= Exercise prompt =
In the copy of the lines below, leave out pictures and print everything else exactly.

= Information supplied =
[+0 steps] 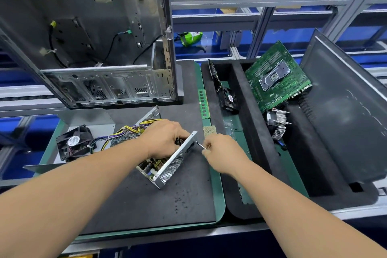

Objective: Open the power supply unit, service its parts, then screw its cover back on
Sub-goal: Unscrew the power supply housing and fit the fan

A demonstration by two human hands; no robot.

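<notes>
Head view, and nearest us the dark mat (146,201) on the table carries the open power supply unit (167,165), tilted up on one edge, circuit board showing inside. Left hand (163,138) curls over its upper wall, fingers hooked inside, gripping it. Right hand (222,153) sits just beside the unit's right end, pinching a thin screwdriver (201,146) whose tip meets the perforated wall. Left of that, a black fan (73,142) hangs off the yellow and purple wire bundle (125,132); its round label is too small to read. Just beyond the right hand lies a CPU chip (209,131), then a green RAM stick (203,103). Further right, a foam tray (240,90) holds a cooler fan (229,98), a finned heatsink (278,125) and a green motherboard (276,77). Farthest back stands the emptied computer case (94,37).
</notes>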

= Reply =
[+0 steps] 

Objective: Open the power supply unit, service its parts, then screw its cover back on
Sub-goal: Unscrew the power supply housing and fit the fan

A demonstration by two human hands; no robot.

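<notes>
Head view, and nearest us the dark mat (146,201) on the table carries the open power supply unit (167,165), tilted up on one edge, circuit board showing inside. Left hand (163,138) curls over its upper wall, fingers hooked inside, gripping it. Right hand (222,153) sits just beside the unit's right end, pinching a thin screwdriver (201,146) whose tip meets the perforated wall. Left of that, a black fan (73,142) hangs off the yellow and purple wire bundle (125,132); its round label is too small to read. Just beyond the right hand lies a CPU chip (209,131), then a green RAM stick (203,103). Further right, a foam tray (240,90) holds a cooler fan (229,98), a finned heatsink (278,125) and a green motherboard (276,77). Farthest back stands the emptied computer case (94,37).
</notes>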

The answer has been given in its entirety.